Have you ever found yourself in a position where you had to do the right thing when nobody’s looking? I found myself in such a position this week as I found a man’s wallet outside of the grocery store. As I walked towards the wallet and looked down, I could see that it had a $20 bill sticking out. I picked it up as I looked around to see if anyone was frantically looking for this lost item. As I opened up the wallet, I could see that it was filled with $100 bills, $50 bills and $20 bills. I walked inside the store with my heart palpitating and just a keen gaze at everyone that I looked at to make sure they weren’t looking for this lost item that I had found. I found a card with some gentleman’s name and picture on it and I scoured everyone’s face to see if it matched a picture in the wallet but no such luck. In an instant so many thoughts ran through my head:

  1. Should I take the money and throwaway the wallet?
  2. Should I put the wallet in my purse and walk back out the store?
  3. Should I take the wallet home?
  4. Should I go to the bank and deposit the money and throw away the wallet?

With all those thoughts running through my brain the only one that over rode them all was: “Do the right thing when no one’s looking Fatima.”  Immediately after that I thought: “Was this a test from the universe and God?”  The answer I got after my head spun around a couple of times was you don’t want to call bad karma on yourself so do the right thing.

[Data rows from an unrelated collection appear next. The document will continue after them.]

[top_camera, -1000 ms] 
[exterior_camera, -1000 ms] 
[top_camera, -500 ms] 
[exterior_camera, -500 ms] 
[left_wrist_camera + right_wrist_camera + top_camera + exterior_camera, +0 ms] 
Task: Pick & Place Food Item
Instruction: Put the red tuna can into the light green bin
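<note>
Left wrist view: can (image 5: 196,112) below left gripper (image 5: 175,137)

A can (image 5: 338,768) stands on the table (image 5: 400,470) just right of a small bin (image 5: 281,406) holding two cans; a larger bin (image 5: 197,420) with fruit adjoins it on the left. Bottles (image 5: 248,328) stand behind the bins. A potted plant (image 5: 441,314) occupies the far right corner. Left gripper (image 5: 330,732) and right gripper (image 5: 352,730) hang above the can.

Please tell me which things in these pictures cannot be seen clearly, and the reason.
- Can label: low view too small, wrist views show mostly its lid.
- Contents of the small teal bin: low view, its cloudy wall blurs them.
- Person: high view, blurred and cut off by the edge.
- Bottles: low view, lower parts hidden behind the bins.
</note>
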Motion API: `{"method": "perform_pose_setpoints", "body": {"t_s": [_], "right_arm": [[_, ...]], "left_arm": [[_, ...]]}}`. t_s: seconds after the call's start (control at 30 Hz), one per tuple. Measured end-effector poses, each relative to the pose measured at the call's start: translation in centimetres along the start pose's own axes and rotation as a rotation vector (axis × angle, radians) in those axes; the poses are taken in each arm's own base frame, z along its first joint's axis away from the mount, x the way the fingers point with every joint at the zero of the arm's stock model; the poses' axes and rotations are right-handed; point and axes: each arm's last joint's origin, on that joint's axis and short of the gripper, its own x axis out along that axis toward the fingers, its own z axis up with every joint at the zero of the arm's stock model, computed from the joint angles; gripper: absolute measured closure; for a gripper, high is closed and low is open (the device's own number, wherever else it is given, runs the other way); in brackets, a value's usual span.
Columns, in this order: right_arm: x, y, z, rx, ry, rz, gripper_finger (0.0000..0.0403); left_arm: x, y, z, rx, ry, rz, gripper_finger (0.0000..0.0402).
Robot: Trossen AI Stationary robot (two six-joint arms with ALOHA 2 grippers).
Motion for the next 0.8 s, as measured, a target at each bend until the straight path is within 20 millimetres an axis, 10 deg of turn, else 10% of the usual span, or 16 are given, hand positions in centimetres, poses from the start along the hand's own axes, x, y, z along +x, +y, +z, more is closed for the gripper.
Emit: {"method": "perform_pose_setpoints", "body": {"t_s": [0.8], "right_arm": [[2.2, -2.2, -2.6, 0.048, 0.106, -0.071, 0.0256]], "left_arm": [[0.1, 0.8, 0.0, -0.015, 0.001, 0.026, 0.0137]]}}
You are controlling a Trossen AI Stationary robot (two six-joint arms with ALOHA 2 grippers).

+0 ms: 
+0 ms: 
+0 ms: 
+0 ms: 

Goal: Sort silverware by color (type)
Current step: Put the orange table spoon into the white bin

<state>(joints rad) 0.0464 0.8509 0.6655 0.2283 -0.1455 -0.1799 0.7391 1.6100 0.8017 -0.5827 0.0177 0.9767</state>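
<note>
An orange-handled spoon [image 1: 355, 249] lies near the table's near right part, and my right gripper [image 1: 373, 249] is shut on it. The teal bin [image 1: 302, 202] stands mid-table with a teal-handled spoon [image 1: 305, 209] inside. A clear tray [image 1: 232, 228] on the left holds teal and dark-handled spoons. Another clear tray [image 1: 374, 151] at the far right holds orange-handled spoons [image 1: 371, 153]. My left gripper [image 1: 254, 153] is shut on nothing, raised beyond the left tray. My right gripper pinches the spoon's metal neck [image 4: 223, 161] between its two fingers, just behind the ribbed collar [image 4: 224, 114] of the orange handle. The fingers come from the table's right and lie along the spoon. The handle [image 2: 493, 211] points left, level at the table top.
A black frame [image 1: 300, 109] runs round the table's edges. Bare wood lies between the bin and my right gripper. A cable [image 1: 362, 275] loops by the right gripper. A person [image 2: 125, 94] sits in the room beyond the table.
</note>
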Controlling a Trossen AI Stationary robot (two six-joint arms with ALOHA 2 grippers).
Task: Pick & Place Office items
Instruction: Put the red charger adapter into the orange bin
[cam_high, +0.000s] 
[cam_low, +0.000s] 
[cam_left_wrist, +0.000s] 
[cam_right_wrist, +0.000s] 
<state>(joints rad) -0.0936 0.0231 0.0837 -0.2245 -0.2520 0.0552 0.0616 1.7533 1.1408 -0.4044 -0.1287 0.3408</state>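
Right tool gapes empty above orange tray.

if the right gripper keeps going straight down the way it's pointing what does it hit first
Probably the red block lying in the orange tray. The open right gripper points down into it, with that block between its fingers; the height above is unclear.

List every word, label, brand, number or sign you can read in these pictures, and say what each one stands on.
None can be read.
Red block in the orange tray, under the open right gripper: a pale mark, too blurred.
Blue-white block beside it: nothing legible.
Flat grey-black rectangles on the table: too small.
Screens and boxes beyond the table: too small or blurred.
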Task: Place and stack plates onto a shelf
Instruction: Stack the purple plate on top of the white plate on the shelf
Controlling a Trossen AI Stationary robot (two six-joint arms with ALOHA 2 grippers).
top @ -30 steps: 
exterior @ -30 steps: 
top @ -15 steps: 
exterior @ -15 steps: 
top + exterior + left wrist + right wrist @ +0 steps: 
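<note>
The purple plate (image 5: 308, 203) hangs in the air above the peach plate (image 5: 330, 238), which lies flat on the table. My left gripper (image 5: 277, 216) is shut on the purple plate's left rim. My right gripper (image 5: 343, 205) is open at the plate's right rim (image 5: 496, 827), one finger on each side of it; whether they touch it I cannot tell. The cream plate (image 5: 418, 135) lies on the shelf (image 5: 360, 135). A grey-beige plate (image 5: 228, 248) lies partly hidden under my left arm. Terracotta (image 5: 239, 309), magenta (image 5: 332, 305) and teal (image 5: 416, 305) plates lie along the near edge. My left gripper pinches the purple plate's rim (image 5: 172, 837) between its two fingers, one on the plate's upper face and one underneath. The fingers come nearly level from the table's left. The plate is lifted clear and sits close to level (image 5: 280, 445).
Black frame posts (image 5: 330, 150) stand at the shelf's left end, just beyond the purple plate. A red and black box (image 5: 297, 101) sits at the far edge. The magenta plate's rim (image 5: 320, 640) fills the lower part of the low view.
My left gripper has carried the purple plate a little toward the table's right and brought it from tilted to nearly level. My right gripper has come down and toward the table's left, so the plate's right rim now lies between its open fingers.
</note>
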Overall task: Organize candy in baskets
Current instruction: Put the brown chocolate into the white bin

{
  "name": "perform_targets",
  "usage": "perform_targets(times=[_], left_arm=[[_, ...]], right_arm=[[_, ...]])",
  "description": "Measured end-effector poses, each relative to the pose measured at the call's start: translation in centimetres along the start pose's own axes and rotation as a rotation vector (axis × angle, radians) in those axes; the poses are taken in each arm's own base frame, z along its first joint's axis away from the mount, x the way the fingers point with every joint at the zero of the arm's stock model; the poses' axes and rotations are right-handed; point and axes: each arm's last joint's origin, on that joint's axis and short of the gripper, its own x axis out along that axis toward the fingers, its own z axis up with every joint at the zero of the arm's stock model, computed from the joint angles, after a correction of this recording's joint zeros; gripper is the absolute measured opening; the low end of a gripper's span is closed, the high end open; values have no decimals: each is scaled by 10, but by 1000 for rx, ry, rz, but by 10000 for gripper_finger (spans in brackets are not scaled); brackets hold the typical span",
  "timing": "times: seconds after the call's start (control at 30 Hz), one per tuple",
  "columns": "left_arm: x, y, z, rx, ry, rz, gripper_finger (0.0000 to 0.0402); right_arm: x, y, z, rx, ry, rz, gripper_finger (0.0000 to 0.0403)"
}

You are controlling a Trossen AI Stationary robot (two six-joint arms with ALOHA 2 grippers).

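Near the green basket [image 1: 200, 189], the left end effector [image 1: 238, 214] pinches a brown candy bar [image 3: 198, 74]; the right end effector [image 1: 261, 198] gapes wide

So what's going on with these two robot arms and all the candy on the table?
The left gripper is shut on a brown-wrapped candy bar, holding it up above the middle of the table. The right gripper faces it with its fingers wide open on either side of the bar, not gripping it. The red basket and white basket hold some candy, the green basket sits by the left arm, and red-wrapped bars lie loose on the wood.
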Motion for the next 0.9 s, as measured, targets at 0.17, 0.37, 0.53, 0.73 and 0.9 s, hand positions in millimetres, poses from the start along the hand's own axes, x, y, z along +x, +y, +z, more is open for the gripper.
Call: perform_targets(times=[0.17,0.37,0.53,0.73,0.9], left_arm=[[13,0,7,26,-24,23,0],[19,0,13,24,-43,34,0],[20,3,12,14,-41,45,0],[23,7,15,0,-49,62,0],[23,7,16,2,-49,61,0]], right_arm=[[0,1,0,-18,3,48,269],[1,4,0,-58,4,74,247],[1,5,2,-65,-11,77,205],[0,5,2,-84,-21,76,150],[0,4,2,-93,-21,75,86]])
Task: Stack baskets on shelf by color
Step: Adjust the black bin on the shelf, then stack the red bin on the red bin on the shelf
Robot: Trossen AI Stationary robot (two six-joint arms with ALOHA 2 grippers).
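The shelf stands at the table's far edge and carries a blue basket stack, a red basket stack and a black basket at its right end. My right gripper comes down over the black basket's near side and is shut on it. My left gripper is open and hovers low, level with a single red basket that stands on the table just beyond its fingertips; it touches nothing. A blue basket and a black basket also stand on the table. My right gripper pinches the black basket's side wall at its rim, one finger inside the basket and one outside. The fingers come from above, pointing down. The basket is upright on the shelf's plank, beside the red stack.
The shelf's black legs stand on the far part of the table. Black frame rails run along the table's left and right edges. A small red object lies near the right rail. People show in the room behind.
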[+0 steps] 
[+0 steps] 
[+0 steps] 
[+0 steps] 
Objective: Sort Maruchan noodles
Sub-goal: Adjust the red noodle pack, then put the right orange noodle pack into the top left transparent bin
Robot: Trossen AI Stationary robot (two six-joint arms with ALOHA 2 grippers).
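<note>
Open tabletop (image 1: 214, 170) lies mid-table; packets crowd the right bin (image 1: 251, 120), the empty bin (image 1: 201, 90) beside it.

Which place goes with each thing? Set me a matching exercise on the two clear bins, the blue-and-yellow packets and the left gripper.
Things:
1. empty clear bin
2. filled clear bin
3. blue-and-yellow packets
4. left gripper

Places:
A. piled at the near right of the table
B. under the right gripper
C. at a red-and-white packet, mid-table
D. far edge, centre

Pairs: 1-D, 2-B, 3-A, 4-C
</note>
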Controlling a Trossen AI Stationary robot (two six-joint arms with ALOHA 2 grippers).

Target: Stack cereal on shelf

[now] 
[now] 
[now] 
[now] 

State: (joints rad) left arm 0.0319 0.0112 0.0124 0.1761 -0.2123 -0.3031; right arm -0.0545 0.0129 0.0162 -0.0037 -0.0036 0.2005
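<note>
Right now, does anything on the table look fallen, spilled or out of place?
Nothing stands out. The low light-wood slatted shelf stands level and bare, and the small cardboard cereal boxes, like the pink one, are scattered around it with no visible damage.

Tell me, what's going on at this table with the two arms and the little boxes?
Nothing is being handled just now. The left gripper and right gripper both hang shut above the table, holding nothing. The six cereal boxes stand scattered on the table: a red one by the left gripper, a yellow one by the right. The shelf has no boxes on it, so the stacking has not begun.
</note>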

To tell you the honest truth, the money in the wallet would have paid a lot of bills, bought a lot of food, and helped a lot. But who I am is honesty, hope and integrity when nobody’s looking. So, I gave the wallet to an employee in hopes that man was still inside the store. I couldn’t wait to get home to tell my family about my adventure at the store!  They all automatically thought that the right thing to do was to return the wallet to the owner because he might need the money to pay bills, go on a trip or it might have been owed to someone else. I felt good that I raised my children to be honest citizens.

The next day I did go back to the store and asked if the gentleman came back looking for his wallet. Supervisor told me he called and was going to pick it up later in the day.  She asked me if I wanted to leave a business card just in case he wanted to reach out to me, so I did. I felt so good to know that I did the right thing and that I followed up to make sure the gentleman would get his wallet back. The supervisor and I both said that if we lost our wallets with that amount of money, we would cry and hope that the person who found it would return it.

I must say this was not the first time I found money.  In the past I also returned it to the owner. Sometimes we get the feeling that honesty and doing the right thing can be negotiated, especially now with the 24 hour news cycle that focuses only on bad and sensational news stories.  Yet remember that good things happen more often than we think. My question to you is what would you have done?